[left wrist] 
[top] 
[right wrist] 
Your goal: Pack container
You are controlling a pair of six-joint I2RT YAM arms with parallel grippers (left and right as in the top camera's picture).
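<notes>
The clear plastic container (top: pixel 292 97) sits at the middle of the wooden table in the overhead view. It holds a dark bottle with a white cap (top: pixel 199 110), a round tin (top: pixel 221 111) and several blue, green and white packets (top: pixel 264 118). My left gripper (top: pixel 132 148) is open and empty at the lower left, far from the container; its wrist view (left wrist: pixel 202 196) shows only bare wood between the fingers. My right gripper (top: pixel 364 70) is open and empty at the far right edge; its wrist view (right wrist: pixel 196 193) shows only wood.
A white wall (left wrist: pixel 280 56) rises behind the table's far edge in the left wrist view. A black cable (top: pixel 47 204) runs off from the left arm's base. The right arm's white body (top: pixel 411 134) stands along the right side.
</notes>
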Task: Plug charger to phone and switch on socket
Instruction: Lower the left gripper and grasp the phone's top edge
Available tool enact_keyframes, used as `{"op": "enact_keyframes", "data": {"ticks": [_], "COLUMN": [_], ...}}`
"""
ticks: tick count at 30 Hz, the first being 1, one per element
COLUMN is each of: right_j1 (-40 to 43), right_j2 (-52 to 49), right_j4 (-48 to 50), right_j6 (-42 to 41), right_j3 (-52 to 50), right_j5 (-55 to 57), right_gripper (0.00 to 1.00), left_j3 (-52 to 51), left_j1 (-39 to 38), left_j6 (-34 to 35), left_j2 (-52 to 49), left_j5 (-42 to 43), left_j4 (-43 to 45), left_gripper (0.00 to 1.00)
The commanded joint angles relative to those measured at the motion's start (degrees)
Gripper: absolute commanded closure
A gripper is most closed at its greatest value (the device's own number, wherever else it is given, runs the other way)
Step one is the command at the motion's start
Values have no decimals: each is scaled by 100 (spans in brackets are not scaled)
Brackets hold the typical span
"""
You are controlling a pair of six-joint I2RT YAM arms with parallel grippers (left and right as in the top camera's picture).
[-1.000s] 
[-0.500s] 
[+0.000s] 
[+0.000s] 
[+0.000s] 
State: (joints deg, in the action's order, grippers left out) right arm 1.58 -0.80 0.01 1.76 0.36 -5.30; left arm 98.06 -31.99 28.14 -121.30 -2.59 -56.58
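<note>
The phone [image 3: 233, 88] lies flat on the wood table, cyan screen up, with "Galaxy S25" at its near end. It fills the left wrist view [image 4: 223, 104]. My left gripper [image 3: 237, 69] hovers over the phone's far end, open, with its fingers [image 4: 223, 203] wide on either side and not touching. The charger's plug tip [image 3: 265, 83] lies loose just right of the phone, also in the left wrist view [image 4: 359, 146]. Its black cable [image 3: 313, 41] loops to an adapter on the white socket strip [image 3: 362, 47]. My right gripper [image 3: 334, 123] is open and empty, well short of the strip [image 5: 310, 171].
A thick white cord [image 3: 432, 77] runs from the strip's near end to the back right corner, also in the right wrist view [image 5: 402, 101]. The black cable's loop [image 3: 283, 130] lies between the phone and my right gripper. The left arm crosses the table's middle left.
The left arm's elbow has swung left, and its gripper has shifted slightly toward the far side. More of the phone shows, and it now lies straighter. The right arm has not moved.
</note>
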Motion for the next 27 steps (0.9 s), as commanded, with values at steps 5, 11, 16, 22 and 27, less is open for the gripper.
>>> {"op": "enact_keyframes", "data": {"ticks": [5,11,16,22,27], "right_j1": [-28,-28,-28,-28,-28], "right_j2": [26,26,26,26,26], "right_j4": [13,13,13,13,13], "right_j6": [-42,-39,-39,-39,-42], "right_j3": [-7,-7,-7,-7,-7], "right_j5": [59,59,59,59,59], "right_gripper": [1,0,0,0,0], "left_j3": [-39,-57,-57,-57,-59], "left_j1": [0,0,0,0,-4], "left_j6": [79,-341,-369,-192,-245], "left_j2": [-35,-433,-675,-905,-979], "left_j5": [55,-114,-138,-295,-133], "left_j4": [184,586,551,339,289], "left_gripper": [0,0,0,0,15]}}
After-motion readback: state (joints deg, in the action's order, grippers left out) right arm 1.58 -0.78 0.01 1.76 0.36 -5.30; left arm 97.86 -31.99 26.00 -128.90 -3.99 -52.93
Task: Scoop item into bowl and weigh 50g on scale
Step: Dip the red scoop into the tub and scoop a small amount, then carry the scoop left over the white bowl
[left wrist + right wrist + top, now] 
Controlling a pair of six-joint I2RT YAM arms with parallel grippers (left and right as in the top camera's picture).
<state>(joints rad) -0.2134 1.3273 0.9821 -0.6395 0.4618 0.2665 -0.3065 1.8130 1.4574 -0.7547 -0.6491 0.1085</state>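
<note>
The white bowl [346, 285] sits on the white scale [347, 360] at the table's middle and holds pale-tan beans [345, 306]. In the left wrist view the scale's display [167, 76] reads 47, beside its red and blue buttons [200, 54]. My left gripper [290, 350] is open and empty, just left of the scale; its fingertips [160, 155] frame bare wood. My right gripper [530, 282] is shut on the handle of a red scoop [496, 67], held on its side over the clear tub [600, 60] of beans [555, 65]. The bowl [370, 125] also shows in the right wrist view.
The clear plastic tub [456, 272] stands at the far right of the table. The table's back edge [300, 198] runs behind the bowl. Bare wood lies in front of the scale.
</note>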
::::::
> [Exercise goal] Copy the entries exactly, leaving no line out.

> [Your solution]
[left wrist] 
[top] 
[right wrist] 
Your goal: Pack container
You are controlling a pair of six-joint I2RT YAM arms with parallel grippers (left and right as in the top camera's picture).
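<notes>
The clear plastic container (top: pixel 292 97) sits at the middle of the wooden table in the overhead view. It holds a dark bottle with a white cap (top: pixel 199 110), a round tin (top: pixel 221 111) and several blue, green and white packets (top: pixel 264 118). My left gripper (top: pixel 132 148) is open and empty at the lower left, far from the container; its wrist view (left wrist: pixel 202 196) shows only bare wood between the fingers. My right gripper (top: pixel 364 70) is open and empty at the far right edge; its wrist view (right wrist: pixel 196 193) shows only wood.
A white wall (left wrist: pixel 280 56) rises behind the table's far edge in the left wrist view. A black cable (top: pixel 47 204) runs off from the left arm's base. The right arm's white body (top: pixel 411 134) stands along the right side.
</notes>
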Task: Plug charger to phone and switch on socket
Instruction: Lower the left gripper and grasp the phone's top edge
Available tool enact_keyframes, used as `{"op": "enact_keyframes", "data": {"ticks": [_], "COLUMN": [_], ...}}`
"""
ticks: tick count at 30 Hz, the first being 1, one per element
COLUMN is each of: right_j1 (-40 to 43), right_j2 (-52 to 49), right_j4 (-48 to 50), right_j6 (-42 to 41), right_j3 (-52 to 50), right_j5 (-55 to 57), right_gripper (0.00 to 1.00), left_j3 (-52 to 51), left_j1 (-39 to 38), left_j6 (-34 to 35), left_j2 (-52 to 49), left_j5 (-42 to 43), left_j4 (-43 to 45), left_gripper (0.00 to 1.00)
The commanded joint angles relative to those measured at the motion's start (degrees)
Gripper: absolute commanded closure
A gripper is most closed at its greatest value (the device's own number, wherever else it is given, runs the other way)
Step one is the command at the motion's start
Values have no decimals: each is scaled by 100 (spans in brackets are not scaled)
Brackets hold the typical span
"""
You are controlling a pair of six-joint I2RT YAM arms with parallel grippers (left and right as in the top camera's picture).
[-1.000s] 
[-0.500s] 
[+0.000s] 
[+0.000s] 
[+0.000s] 
State: (joints deg, in the action's order, grippers left out) right arm 1.58 -0.80 0.01 1.76 0.36 -5.30; left arm 98.06 -31.99 28.14 -121.30 -2.59 -56.58
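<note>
The phone [image 3: 233, 88] lies flat on the wood table, cyan screen up, with "Galaxy S25" at its near end. It fills the left wrist view [image 4: 223, 104]. My left gripper [image 3: 237, 69] hovers over the phone's far end, open, with its fingers [image 4: 223, 203] wide on either side and not touching. The charger's plug tip [image 3: 265, 83] lies loose just right of the phone, also in the left wrist view [image 4: 359, 146]. Its black cable [image 3: 313, 41] loops to an adapter on the white socket strip [image 3: 362, 47]. My right gripper [image 3: 334, 123] is open and empty, well short of the strip [image 5: 310, 171].
A thick white cord [image 3: 432, 77] runs from the strip's near end to the back right corner, also in the right wrist view [image 5: 402, 101]. The black cable's loop [image 3: 283, 130] lies between the phone and my right gripper. The left arm crosses the table's middle left.
The left arm's elbow has swung left, and its gripper has shifted slightly toward the far side. More of the phone shows, and it now lies straighter. The right arm has not moved.
</note>
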Motion for the next 27 steps (0.9 s), as commanded, with values at steps 5, 11, 16, 22 and 27, less is open for the gripper.
>>> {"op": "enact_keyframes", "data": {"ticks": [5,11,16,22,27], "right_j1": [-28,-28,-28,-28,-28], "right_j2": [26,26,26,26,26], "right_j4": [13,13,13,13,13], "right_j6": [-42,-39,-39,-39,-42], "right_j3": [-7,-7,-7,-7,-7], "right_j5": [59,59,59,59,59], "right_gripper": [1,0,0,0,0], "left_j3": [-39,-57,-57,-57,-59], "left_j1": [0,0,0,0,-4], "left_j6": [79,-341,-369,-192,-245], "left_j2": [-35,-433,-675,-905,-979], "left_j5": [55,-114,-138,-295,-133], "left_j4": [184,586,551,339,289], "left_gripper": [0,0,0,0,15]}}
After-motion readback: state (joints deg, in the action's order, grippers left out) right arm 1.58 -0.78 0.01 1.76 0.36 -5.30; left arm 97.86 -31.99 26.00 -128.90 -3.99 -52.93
Task: Scoop item into bowl and weigh 50g on scale
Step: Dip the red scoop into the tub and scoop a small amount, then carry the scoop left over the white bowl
[left wrist + right wrist + top, now] 
Controlling a pair of six-joint I2RT YAM arms with parallel grippers (left and right as in the top camera's picture).
<state>(joints rad) -0.2134 1.3273 0.9821 -0.6395 0.4618 0.2665 -0.3065 1.8130 1.4574 -0.7547 -0.6491 0.1085</state>
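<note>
The white bowl [346, 285] sits on the white scale [347, 360] at the table's middle and holds pale-tan beans [345, 306]. In the left wrist view the scale's display [167, 76] reads 47, beside its red and blue buttons [200, 54]. My left gripper [290, 350] is open and empty, just left of the scale; its fingertips [160, 155] frame bare wood. My right gripper [530, 282] is shut on the handle of a red scoop [496, 67], held on its side over the clear tub [600, 60] of beans [555, 65]. The bowl [370, 125] also shows in the right wrist view.
The clear plastic tub [456, 272] stands at the far right of the table. The table's back edge [300, 198] runs behind the bowl. Bare wood lies in front of the scale.
</note>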

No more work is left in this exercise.